Parallel simd MUCH slower than serial simd in Julia

235 Views Asked by At

Summary: Scroll down for reproducible example which should run-from-scratch in Julia if you have the packages specified in the using lines. (Note: the ODE has a complex, re-usable structure which is specified in a Gist which is downloaded/included by the script.)

Background: I have to repeatedly solve a large system of ODEs for different initial conditions vectors. In the example below, it is 127 states/ODEs, but it could easily be 1000-2000. I will have to run these 100s-1000s of times for inference, so speed is essential.

The Puzzle: The short version is that, for the serial functions, the @simd version is much faster than the "plain", non-@simd version. But for the parallel versions, the @simd version is much slower -- plus, in this case, the answer, sum_of_solutions, is variable and wrong.

I have this set up so that Julia is started with JULIA_NUM_THREADS=auto julia, in my case this creates 8 cores for 8 threads. Then, I make sure I never have more than 8 jobs spawned at once.

The different calculation times: (runtime, then sum_of_ODE_solutions)

# Output is (runtime, sum_of_solutions)
serial_with_plain_v7(tspan, p_Ds_v7, solve_results1; number_of_solves=number_of_solves)
serial_with_plain_v7(tspan, p_Ds_v7, solve_results1; number_of_solves=number_of_solves)
serial_with_plain_v7(tspan, p_Ds_v7, solve_results1; number_of_solves=number_of_solves)
# (duration, sum_of_solutions)
# (1.1, 8.731365050398926)
# (0.878, 8.731365050398926)
# (0.898, 8.731365050398926)

serial_with_simd_v7(tspan, p_Ds_v7, solve_results1; number_of_solves=number_of_solves)
serial_with_simd_v7(tspan, p_Ds_v7, solve_results1; number_of_solves=number_of_solves)
serial_with_simd_v7(tspan, p_Ds_v7, solve_results1; number_of_solves=number_of_solves)
# (duration, sum_of_solutions)
# (0.046, 8.731365050398928)
# (0.042, 8.731365050398928)
# (0.046, 8.731365050398928)

parallel_with_plain_v5(tspan, p_Ds_v7, solve_results2; number_of_solves=number_of_solves)
# Faster than serial plain version
# (duration, sum_of_solutions)
# (0.351, 8.731365050398926)
# (0.343, 8.731365050398926)
# (0.366, 8.731365050398926)

parallel_with_simd_v7(tspan, p_Ds_v7, solve_results2; number_of_solves=number_of_solves)
# Dramatically slower than serial simd version, plus wrong sum_of_solutions
# (duration, sum_of_solutions)
# (136.966, 9.61313614002137)
# (141.843, 9.616688089683372)

As you can see, while serial @simd gets the calculation speed down to 0.046 seconds, and while parallel plain is 2.5 times faster than serial plain, when I combine parallelization with the @simd function I get runtimes of 140 seconds, and with variable & wrong answers to boot! Literally the only difference between the two parallelizng functions is using core_op_plain versus core_op_simd for the core ODE solving operation.

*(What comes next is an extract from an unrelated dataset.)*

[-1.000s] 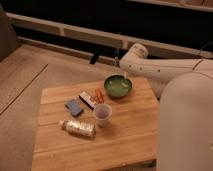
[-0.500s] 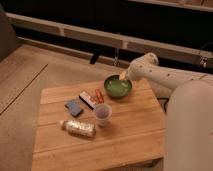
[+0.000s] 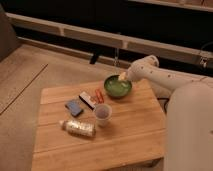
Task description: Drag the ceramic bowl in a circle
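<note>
Green-glazed and dark at the rim, the ceramic bowl (image 3: 116,89) sits near the far edge of the wooden worktop (image 3: 130,135), in the same spot as a second ago. What differs is the white arm (image 3: 152,71). A second ago its end stood higher, behind the bowl. Half a second ago it had dropped to the bowl's far right rim, and it has hardly shifted since.

The gripper (image 3: 122,76) now hangs right at that rim, its pale tip over the bowl's edge. Its fingers are spread wide. Whether they touch the rim cannot be told, and nothing is visibly held.

Nearer the camera, a small translucent cup (image 3: 102,114) stands upright, apart from the bowl. A clear bottle (image 3: 77,127) lies on its side to the cup's left. A blue packet (image 3: 75,107), a dark packet (image 3: 87,100) and a small orange item (image 3: 99,95) lie in a loose row between the bottle and the bowl, all where they were before.
</note>
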Action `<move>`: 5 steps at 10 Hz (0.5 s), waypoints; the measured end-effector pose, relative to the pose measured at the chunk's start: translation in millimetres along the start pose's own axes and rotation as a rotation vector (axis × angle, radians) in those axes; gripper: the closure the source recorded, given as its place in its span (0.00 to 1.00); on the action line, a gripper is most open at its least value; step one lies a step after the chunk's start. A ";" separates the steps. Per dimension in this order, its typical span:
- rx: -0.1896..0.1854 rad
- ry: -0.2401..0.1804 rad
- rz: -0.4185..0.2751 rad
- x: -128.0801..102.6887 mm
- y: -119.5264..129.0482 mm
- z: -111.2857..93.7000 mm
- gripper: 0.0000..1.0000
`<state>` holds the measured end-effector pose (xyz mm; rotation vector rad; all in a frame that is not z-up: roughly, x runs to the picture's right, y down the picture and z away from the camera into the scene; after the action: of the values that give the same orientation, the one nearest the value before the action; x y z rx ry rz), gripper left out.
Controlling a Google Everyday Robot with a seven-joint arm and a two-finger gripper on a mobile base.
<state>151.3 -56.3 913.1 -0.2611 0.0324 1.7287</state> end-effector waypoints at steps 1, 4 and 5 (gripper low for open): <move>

It seems like @simd and @spawn must be conflicting somehow? I have the parallelizing function set up to never employ more than the number of CPU threads available. (8 on my machine.)

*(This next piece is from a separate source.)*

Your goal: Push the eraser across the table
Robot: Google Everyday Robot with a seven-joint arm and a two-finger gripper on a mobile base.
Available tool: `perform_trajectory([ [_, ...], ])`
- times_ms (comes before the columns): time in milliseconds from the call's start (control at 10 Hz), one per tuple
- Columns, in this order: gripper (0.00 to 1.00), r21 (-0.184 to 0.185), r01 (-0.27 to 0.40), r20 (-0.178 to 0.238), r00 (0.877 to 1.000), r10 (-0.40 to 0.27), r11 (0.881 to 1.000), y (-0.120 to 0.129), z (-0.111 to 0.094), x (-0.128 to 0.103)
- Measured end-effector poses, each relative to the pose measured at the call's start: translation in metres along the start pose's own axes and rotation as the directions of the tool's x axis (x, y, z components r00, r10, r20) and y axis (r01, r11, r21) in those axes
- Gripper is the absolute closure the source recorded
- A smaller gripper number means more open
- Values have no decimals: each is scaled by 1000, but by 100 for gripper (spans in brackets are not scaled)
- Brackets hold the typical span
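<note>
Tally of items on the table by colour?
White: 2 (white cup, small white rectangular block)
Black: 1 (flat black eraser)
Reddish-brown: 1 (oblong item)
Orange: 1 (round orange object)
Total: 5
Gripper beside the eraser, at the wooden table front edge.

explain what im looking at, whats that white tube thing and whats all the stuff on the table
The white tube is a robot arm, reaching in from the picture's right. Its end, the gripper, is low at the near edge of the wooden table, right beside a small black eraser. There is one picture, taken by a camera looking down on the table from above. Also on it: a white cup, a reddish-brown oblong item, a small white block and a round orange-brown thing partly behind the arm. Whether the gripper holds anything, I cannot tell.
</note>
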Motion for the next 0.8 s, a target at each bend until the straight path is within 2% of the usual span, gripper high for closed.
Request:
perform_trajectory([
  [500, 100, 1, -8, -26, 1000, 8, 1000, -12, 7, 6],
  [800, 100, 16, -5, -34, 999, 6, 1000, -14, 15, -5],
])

I am still learning Julia so there is the chance that some smallish change could isolate the @simd calculations and prevent conflicts across threads (if that is what is happening). Any help is very much appreciated!

PS: Reproducible Example. The code below should provide a reproducible example on any Julia session running multiple cores. I also have my versioninfo() etc.:

versioninfo()
notes="""
My setup is:
Julia Version 1.7.3
Commit 742b9abb4d (2022-05-06 12:58 UTC)
Platform Info:
  OS: macOS (x86_64-apple-darwin21.4.0)
  CPU: Intel(R) Xeon(R) CPU E5-2697 v2 @ 2.70GHz
  WORD_SIZE: 64
  LIBM: libopenlibm
  LLVM: libLLVM-12.0.1 (ORCJIT, ivybridge)
"""


# Startup notes
notes="""
# "If $JULIA_NUM_THREADS is set to auto, then the number of threads will be set to the number of CPU threads."
JULIA_NUM_THREADS=auto julia --startup-file=no
Threads.nthreads(): 8 # Number of CPU threads
"""


using LinearAlgebra     # for "I" in: Matrix{Float64}(I, 2, 2)
                                            # https://www.reddit.com/r/Julia/comments/9cfosj/identity_matrix_in_julia_v10/
using Sundials              # for CVODE_BDF
using Statistics            # for mean(), max()
using DataFrames  # for e.g. DataFrame()
using Dates                     # for e.g. DateTime, Dates.now()
using DifferentialEquations # for ODEProblem
using BenchmarkTools    # for @benchmark
using Distributed           # for workers


# Check that you have multiple threads
numthreads = Base.Threads.nthreads()

# Download & include the pre-saved model structure/rates (all precalculated for speed; 1.8 MB)
#include("/GitHub/BioGeoJulia.jl/test/model_p_object.jl")
url = "https://gist.githubusercontent.com/nmatzke/ed99ab8f5047794eb25e1fdbd5c43b37/raw/b3e6ddff784bd3521d089642092ba1e3830699c0/model_p_object.jl"
download(url,  "model_p_object.jl")
include("model_p_object.jl")

# Load the ODE functions
url = "https://gist.githubusercontent.com/nmatzke/f116258c78bd43ab7a448f07c4290516/raw/24a210261fd2e090b8ed27bc64a59a1ff9ec62cd/simd_vs_spawn_setup_v2.jl"
download(url,  "simd_vs_spawn_setup_v2.jl")
include("simd_vs_spawn_setup_v2.jl")

#include("/GitHub/BioGeoJulia.jl/test/simd_vs_spawn_setup_v2.jl")
#include("/GitHub/BioGeoJulia.jl/test/simd_vs_spawn_setup_v3.jl")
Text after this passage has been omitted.